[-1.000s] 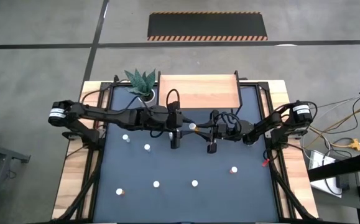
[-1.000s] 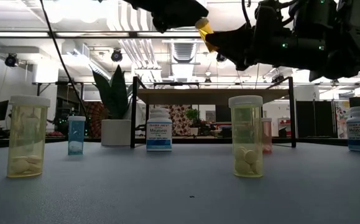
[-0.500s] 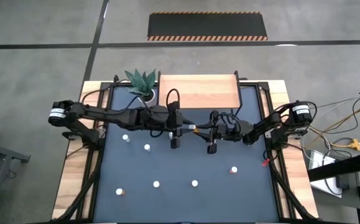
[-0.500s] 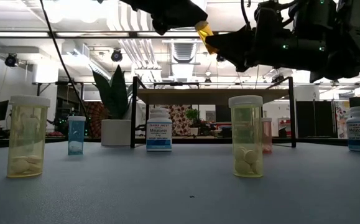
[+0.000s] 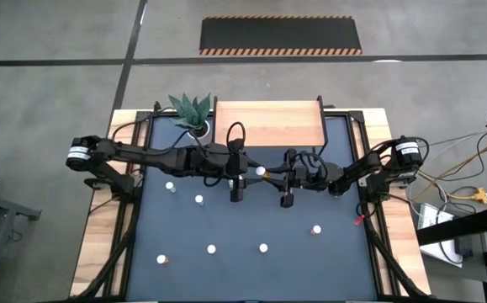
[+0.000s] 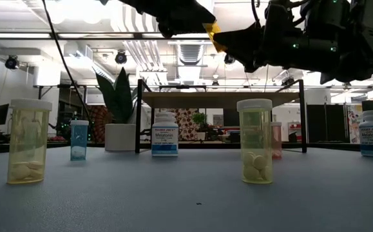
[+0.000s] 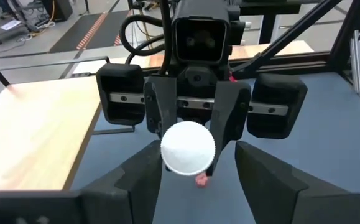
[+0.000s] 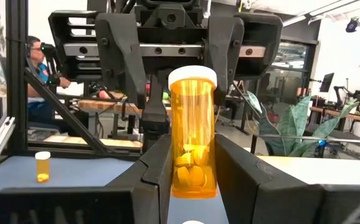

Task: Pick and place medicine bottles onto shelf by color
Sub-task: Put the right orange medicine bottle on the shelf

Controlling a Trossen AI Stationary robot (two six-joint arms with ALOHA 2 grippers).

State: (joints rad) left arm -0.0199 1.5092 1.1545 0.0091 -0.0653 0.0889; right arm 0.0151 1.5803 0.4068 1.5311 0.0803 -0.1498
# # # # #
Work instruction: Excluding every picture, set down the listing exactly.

Result of this task:
[-1.000s] 
[-1.000s] 
[-0.500s] 
[-0.500s] 
[+0.000s] 
[+0.000s] 
[+0.000s] 
[+0.000s] 

Task: Pick and place medicine bottles onto shelf by color
Sub-task: Put the right orange medicine bottle on the shelf

Controlling a Trossen AI Stationary robot (two six-joint arms with ALOHA 2 grippers).

State: (joints rad) left arm -0.0199 1.5092 1.1545 0.0091 -0.0653 0.0889; right arm 0.0151 1.5803 0.4068 1.5311 0.0803 -0.1498

This response is done.